Il gruppo dei cosiddetti “settari napoletani” che nel Parlamento aveva propugnato il peggior centralismo era formato (oltre che da alcuni dei personaggi già citati) dal campano De Falco, dal calabrese San Donato, dal napoletano De Martino, dal campano Nisco, dal calabrese Giovanni Nicotera, dal messinese Mariano D’Ayala e dal napoletano Antonio Scialoja.
Non serve poi ricordare che il progetto oppressivo nazionale sia stato definito nei suoi più tristi dettagli dall’agrigentino Francesco Crispi, garibaldino, massone e macellaio. Il peggiore centralismo ha poi sempre trovato nei burocrati meridionali (che si sono con fulminea rapidità impossessati della macchina dello stato unitario) e nei politici meridionali i suoi più fedeli paladini: gli stessi che anche oggi sembrano essere i meno sensibili a ogni riforma.
Qualche meridionalista ha cercato nell’originaria aggressione piemontese l’alibi per tutti i successivi decenni di sfruttamento delle risorse settentrionali.
E’ molto più costruttivo sul piano politico e apprezzabile su quello morale l’atteggiamento dei Legittimisti meridionali che vogliono rimediare a una follia storica che ha fatto del male a tutti.
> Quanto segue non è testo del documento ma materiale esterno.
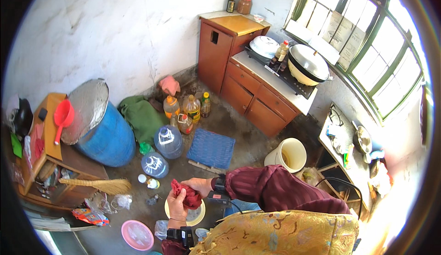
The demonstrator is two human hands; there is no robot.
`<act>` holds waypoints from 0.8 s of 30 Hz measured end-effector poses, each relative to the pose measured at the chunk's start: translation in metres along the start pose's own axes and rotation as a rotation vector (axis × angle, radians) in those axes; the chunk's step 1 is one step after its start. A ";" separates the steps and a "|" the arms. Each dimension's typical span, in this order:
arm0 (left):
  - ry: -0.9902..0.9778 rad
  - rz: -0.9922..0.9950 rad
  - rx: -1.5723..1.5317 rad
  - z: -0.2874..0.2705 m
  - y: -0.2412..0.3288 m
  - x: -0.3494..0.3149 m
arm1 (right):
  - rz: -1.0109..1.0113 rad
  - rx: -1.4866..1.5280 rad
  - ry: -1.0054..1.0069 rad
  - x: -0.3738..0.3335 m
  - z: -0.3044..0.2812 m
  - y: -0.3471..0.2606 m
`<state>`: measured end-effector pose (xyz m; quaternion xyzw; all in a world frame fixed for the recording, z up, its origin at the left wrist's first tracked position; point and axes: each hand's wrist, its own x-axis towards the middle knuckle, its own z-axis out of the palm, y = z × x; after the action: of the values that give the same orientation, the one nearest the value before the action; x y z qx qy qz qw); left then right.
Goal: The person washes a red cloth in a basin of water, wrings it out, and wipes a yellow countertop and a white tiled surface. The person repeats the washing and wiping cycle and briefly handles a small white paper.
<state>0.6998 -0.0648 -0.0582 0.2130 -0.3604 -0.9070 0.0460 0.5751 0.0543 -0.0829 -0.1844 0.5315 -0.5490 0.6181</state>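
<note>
A bunched dark red cloth (192,200) is gripped between my two hands. My left hand (177,207) has its fingers wrapped round the cloth's near left side. From the right, my right hand (199,185) closes on its upper part. Just beneath the cloth, a pale yellow basin (198,217) stands on the floor, partly hidden by my hands; what it holds is hard to make out. Both wrists wear dark straps with small devices, and the sleeves are maroon. A patterned golden apron (280,232) covers the lower part of the view.
Left of the basin lies a pink basin (137,235). Large clear water jugs (155,165), several oil bottles (193,108) and a blue mat (211,148) are ahead. A blue barrel (106,135) and a straw broom (103,185) stand left; a cream bucket (292,154) stands right, before a stove cabinet (262,92).
</note>
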 end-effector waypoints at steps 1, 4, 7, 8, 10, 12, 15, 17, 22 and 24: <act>0.016 -0.009 0.106 0.014 -0.006 0.006 | -0.166 -0.244 -0.034 -0.013 -0.015 -0.001; 0.000 0.036 0.299 0.057 -0.029 0.030 | -0.402 -0.781 0.019 -0.050 -0.073 -0.005; 0.080 0.060 0.295 0.107 -0.057 0.064 | -0.524 -0.707 0.006 -0.094 -0.143 -0.010; 0.131 0.030 0.333 0.123 -0.064 0.077 | -0.458 -0.548 -0.035 -0.111 -0.165 -0.010; 0.091 0.008 0.284 0.159 -0.081 0.105 | -0.217 0.039 -0.056 -0.151 -0.208 -0.013; 0.012 -0.004 0.242 0.194 -0.098 0.126 | -0.019 0.695 -0.039 -0.189 -0.248 -0.021; 0.036 -0.069 0.277 0.241 -0.120 0.153 | -0.074 0.950 0.076 -0.233 -0.289 -0.040; 0.030 -0.172 0.214 0.273 -0.133 0.170 | -0.266 0.820 0.070 -0.252 -0.304 -0.055; -0.259 -0.508 -0.262 0.334 -0.167 0.219 | -0.382 0.492 0.267 -0.275 -0.323 -0.091; -0.224 -0.489 -0.309 0.354 -0.183 0.242 | -0.386 0.688 0.172 -0.286 -0.337 -0.100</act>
<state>0.3447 0.2373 -0.0368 0.1823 -0.1590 -0.9532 -0.1816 0.2854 0.3913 0.0053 -0.0165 0.3222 -0.8143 0.4826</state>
Non serve cercare chi ha costruito il carcere, ma chi ci tiene dentro. Non serve neanche cercare labile sollievo trasformandosi in carcerieri e infierendo sugli altri detenuti.
La catastrofe risorgimentale ha imprigionato tutti: per abbattere le mura del carcere serve la spinta di tutti. Poi ognuno se ne torna libero a casa propria.